A woman’s best friend: San Juan forest has its first K-9 team

As a law-enforcement officer, Aleta Walker has patrolled public lands in a variety of ways. She’s worked on horseback, motorcycles, snowmobiles, ATVs, and in a four-wheel-drive vehicle.

But until she came to work for the San Juan National Forest, she had never had the opportunity to patrol with a trained police dog.
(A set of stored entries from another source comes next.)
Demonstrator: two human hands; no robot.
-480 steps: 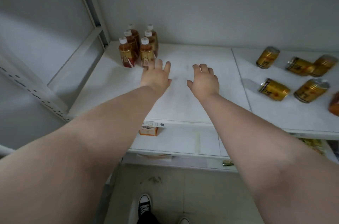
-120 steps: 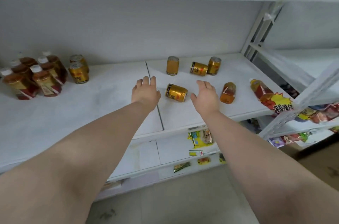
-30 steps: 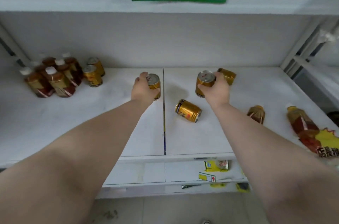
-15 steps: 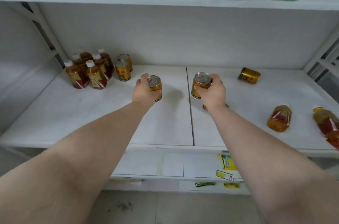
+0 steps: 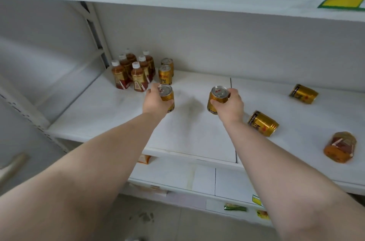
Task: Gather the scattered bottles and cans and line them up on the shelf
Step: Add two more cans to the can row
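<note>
While each hand grips a gold can, left hand point(image 5: 157, 100) and right hand point(image 5: 229, 105) above the shelf point(image 5: 110, 110), a careless set-down could topple the upright cans point(image 5: 165, 71) beside the bottles point(image 5: 132, 70).

Both bare arms are being stretched out from the near corners toward the far middle, pretty much straight at the elbows and angling in toward each other. The left hand point(image 5: 157, 100) is being kept back-side up, fingers curled round a gold can point(image 5: 166, 96) that's being held upright, thumb tucked on the near side. The right hand point(image 5: 230, 106) is being held a bit nearer and off to the right, well apart from the left, wrapped from the right side round another upright can point(image 5: 216, 99), fingertips point(image 5: 227, 94) being pressed just under its rim. Both wrists are being kept fairly level.
</note>
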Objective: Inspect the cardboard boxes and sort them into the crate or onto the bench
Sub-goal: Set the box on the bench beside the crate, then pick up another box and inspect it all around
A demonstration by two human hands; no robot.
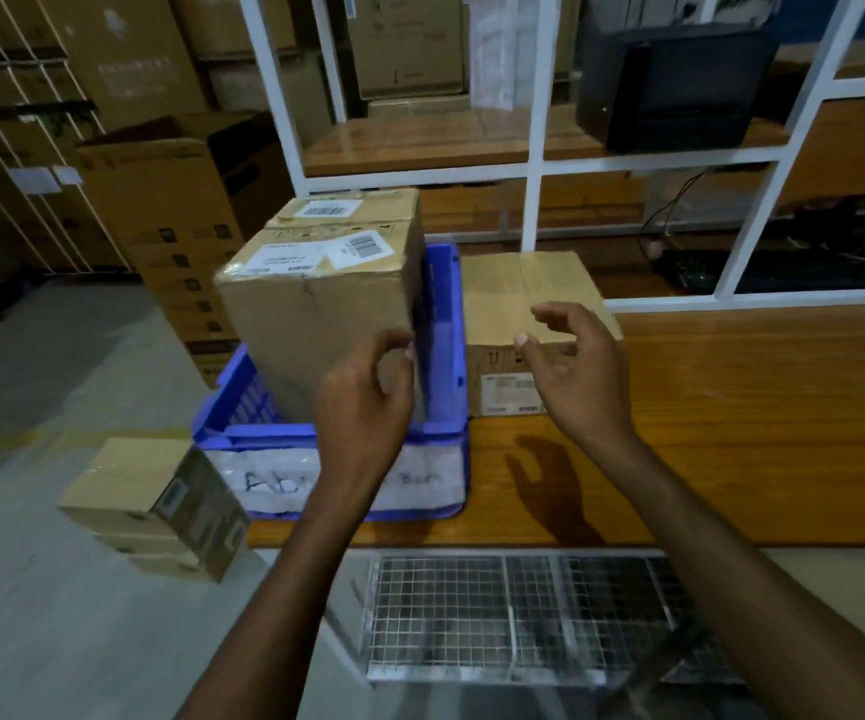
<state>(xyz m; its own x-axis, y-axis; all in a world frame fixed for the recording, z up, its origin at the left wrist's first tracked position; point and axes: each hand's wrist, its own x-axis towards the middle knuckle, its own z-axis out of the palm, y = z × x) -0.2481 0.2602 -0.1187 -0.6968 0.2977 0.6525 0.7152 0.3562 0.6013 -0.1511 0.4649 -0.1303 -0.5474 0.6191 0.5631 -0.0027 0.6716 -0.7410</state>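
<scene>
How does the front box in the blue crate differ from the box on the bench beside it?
The front crate box rises well above the blue crate; the bench box sits lower. The front crate box carries white labels on top; the bench box's top is bare, its label on the side. Both are closed brown cardboard.

1. A black monitor sits on a wooden shelf, far right.
2. A white frame stands before that shelf.
3. A wire mesh panel lies nearest, low.
4. A dark keyboard lies far right.
</scene>
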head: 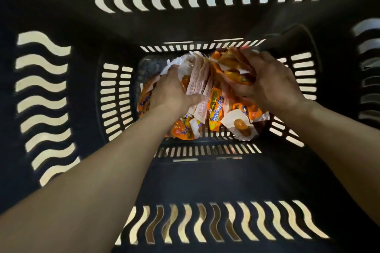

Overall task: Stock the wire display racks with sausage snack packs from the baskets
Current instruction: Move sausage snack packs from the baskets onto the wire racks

Now, when Walker, the law-enforcement officer for the 600,000-acre Mancos-Dolores District, heads to work in her big white vehicle, there is always a companion in her back seat – Misha, a beautiful black-and-tan German shepherd.

A premature death

On this warm Sunday in July, Walker is taking a reporter on a ride-along. She already has several complaints to investigate: unregistered ATVs on one trail, unregistered boats at McPhee Reservoir, and resource damage by ATVs in the green hills northeast of Dolores. Misha, will of course be along for the ride.

Walker and Misha are the first K-9 unit on the San Juan National Forest and only the second such unit in the Forest Service’s Region II, which covers five states. The first K-9 officer is in Colorado Springs, the Southeast Zone of Region II. The Dolores District is in the Southwest Zone; there are plans to put another K-9 unit in the North Zone.

A police dog such as Misha, along with training, costs about $7,500.

Walker says the dog serves several purposes. “The biggest advantage for me is increased officer safety,” she says. “But the advantage you see the most is he’s such a good liaison to the public. People who wouldn’t normally come talk to you will do it when they see a dog.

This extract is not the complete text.